- **Task requirements**
Copy all of the material below, line for line.

- **Data extract**
⟨
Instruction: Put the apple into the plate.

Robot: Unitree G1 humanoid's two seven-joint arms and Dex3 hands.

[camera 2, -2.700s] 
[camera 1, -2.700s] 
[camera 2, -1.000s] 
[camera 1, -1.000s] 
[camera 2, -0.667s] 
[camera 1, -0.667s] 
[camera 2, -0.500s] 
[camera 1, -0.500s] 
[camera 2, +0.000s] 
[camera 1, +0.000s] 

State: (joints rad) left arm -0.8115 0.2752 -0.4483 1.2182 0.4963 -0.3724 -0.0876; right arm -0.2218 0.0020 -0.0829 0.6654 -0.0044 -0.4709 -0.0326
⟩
- **Solution**
Instruction: Put the apple into the plate.

Robot: Unitree G1 humanoid's two seven-joint arms and Dex3 hands.

[camera 2, -2.700s] 
[camera 1, -2.700s] 
[camera 2, -1.000s] 
[camera 1, -1.000s] 
[camera 2, -0.667s] 
[camera 1, -0.667s] 
[camera 2, -0.500s] 
[camera 1, -0.500s] 
[camera 2, +0.000s] 
[camera 1, +0.000s] 

State: (joints rad) left arm -0.8115 0.2752 -0.4483 1.2182 0.4963 -0.3724 -0.0876; right arm -0.2218 0.0020 -0.0829 0.6654 -0.0044 -0.4709 -0.0326

Nothing more remains to be added to this answer.